• _Exercise details_: In the data below, find the line containing "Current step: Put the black", then set down that line and every later line up to and including the line containing "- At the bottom", exactly.

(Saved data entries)
::::::::

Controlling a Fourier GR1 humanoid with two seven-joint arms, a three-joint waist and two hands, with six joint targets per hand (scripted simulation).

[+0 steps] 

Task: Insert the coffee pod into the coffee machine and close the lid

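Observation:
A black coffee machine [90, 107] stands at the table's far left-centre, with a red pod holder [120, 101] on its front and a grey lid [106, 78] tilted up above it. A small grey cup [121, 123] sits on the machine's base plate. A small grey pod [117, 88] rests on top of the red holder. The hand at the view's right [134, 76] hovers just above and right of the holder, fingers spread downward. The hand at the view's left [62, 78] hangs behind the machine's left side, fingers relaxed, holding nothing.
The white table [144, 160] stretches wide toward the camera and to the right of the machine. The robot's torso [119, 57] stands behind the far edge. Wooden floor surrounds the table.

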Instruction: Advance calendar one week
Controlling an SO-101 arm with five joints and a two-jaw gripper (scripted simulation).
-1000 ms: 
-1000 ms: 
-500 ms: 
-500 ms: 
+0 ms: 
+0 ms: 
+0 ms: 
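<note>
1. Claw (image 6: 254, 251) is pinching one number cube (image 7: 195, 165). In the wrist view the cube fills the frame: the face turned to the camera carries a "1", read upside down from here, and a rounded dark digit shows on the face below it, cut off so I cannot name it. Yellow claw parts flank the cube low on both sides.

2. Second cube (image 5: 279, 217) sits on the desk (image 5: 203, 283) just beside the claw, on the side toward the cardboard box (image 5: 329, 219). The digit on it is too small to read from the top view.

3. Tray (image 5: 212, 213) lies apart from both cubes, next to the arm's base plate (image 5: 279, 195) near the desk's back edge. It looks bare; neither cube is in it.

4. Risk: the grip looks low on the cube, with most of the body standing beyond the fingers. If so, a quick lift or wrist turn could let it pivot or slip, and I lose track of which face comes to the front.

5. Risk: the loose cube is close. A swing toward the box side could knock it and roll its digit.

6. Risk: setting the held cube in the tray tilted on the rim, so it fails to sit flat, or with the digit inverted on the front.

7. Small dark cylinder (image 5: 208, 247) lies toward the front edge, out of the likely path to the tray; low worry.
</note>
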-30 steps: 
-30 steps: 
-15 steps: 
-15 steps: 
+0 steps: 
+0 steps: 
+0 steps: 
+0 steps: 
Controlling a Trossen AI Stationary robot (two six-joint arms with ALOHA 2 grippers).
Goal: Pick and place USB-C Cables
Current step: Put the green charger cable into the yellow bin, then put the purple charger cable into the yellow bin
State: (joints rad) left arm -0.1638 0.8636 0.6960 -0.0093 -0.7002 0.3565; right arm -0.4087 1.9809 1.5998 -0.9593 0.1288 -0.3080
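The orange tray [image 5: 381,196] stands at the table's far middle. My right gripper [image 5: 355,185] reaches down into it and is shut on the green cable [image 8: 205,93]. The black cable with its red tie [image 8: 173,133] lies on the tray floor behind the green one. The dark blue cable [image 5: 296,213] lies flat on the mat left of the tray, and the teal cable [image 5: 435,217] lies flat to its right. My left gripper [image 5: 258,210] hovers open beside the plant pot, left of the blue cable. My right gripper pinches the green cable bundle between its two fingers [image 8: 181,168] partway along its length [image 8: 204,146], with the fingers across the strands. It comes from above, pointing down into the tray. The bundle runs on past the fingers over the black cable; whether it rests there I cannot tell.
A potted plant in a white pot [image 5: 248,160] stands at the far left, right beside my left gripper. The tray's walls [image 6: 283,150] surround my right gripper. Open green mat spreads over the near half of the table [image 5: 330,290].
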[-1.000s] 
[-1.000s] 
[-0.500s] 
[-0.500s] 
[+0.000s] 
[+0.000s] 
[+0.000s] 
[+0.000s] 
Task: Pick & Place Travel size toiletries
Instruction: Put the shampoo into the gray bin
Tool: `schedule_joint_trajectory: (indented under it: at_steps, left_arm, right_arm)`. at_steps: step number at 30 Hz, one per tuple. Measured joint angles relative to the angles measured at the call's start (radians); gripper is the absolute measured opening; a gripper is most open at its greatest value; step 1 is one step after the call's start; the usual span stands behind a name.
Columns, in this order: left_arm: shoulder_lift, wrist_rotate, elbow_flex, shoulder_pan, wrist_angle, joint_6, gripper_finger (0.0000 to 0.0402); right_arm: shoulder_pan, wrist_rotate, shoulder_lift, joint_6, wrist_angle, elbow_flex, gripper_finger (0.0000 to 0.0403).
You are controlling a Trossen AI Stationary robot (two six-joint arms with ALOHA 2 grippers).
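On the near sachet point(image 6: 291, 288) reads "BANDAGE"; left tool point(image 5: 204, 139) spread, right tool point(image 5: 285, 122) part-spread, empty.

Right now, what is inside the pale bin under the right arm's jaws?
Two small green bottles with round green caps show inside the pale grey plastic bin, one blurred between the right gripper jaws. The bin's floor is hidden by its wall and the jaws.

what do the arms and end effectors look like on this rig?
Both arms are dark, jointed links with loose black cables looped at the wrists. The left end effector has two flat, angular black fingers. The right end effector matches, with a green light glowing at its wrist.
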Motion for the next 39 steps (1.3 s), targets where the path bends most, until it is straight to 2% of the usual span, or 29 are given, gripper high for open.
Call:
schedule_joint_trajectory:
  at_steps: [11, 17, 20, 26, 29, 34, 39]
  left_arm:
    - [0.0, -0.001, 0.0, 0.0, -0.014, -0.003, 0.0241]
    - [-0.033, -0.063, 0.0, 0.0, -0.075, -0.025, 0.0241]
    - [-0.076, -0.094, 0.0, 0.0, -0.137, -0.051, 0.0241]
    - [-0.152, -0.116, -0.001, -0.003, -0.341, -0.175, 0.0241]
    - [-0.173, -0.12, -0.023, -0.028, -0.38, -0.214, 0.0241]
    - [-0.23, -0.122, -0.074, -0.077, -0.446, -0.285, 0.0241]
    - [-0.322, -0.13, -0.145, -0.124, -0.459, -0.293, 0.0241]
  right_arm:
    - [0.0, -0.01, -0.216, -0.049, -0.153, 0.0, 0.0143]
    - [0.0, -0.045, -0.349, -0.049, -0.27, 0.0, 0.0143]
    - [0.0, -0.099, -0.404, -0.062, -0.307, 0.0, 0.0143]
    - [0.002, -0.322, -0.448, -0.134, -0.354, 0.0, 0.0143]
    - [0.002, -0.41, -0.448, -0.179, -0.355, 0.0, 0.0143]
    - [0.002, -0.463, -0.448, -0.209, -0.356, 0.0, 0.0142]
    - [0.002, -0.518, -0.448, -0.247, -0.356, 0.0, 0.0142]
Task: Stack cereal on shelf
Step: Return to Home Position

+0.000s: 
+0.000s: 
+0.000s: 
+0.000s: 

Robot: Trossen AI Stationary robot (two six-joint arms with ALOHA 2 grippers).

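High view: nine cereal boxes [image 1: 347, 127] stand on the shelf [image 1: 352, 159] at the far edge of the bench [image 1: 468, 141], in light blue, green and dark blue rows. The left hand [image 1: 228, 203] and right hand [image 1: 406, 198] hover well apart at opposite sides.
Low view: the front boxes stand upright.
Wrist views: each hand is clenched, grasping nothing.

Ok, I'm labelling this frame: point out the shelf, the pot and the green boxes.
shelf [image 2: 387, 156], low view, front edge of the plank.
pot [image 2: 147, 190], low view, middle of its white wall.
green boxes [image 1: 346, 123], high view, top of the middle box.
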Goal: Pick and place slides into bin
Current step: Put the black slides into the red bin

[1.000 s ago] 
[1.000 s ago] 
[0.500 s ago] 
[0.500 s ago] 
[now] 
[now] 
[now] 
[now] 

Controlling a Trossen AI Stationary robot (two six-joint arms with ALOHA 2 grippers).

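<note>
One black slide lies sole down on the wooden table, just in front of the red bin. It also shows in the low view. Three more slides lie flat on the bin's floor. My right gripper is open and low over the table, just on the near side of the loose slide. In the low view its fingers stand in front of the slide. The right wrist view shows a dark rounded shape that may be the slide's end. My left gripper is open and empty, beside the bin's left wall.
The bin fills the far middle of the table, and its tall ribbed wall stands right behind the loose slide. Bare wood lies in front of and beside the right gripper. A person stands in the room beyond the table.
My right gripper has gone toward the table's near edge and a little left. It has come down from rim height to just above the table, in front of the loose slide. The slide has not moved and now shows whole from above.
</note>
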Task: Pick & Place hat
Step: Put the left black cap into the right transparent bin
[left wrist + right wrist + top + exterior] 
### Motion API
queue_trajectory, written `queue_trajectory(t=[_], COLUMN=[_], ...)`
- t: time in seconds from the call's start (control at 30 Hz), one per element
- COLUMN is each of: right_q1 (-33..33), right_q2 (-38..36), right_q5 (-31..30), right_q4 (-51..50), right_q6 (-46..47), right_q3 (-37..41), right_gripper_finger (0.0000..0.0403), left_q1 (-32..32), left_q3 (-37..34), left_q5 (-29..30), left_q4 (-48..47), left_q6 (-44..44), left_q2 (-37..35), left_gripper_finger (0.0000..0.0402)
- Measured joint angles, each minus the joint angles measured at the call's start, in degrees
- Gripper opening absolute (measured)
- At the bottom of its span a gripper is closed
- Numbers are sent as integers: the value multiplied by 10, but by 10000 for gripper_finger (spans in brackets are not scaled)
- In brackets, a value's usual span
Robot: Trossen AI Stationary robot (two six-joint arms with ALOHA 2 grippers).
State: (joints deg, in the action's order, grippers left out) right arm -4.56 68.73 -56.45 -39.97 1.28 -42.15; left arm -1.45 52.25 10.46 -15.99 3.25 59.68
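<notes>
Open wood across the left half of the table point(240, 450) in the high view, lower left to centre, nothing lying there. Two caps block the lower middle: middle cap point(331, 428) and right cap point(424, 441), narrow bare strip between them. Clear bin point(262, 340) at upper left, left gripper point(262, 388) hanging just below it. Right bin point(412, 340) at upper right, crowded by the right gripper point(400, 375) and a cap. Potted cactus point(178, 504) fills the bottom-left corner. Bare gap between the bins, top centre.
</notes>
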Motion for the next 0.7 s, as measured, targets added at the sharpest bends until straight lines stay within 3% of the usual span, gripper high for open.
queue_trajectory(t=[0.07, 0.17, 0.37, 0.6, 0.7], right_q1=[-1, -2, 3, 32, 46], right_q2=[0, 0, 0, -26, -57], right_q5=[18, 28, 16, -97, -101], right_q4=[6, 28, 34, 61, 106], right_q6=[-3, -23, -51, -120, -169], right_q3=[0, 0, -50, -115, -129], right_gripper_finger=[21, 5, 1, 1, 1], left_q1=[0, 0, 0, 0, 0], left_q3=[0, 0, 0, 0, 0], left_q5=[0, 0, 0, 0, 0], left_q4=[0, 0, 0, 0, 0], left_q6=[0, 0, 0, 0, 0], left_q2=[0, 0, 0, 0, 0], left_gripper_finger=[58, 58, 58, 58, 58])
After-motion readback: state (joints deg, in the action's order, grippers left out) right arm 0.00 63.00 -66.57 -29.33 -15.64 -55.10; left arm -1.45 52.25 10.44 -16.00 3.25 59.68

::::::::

• _Solution to this exercise_:
Current step: Put the black slides into the red bin

[1.000 s ago] 
[1.000 s ago] 
[0.500 s ago] 
[0.500 s ago] 
[now] 
[now] 
[now] 
[now] 

Controlling a Trossen AI Stationary robot (two six-joint arms with ALOHA 2 grippers).

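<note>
One black slide lies sole down on the wooden table, just in front of the red bin. It also shows in the low view. Three more slides lie flat on the bin's floor. My right gripper is open and low over the table, just on the near side of the loose slide. In the low view its fingers stand in front of the slide. The right wrist view shows a dark rounded shape that may be the slide's end. My left gripper is open and empty, beside the bin's left wall.
The bin fills the far middle of the table, and its tall ribbed wall stands right behind the loose slide. Bare wood lies in front of and beside the right gripper. A person stands in the room beyond the table.
My right gripper has gone toward the table's near edge and a little left. It has come down from rim height to just above the table, in front of the loose slide. The slide has not moved and now shows whole from above.
</note>
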Task: Pick & Place hat
Step: Put the left black cap into the right transparent bin
[left wrist + right wrist + top + exterior] 
### Motion API
queue_trajectory, written `queue_trajectory(t=[_], COLUMN=[_], ...)`
- t: time in seconds from the call's start (control at 30 Hz), one per element
- COLUMN is each of: right_q1 (-33..33), right_q2 (-38..36), right_q5 (-31..30), right_q4 (-51..50), right_q6 (-46..47), right_q3 (-37..41), right_gripper_finger (0.0000..0.0403), left_q1 (-32..32), left_q3 (-37..34), left_q5 (-29..30), left_q4 (-48..47), left_q6 (-44..44), left_q2 (-37..35), left_gripper_finger (0.0000..0.0402)
- Measured joint angles, each minus the joint angles measured at the call's start, in degrees
- Gripper opening absolute (measured)
- At the bottom of its span a gripper is closed

Now the answer is complete.